> _Description of the task_
Lines with "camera" in them are to be located in the listing below and copied.

> _Recorded information_
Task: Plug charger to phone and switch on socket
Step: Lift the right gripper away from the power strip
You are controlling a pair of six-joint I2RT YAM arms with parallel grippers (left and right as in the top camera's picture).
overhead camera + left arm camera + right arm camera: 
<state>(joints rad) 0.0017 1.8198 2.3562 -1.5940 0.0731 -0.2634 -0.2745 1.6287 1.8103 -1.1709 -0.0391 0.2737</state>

> _Response to the task_
You are controlling a pair of six-joint I2RT YAM arms with parallel grippers (left and right as in the top camera's picture).
overhead camera + left arm camera + right arm camera: 

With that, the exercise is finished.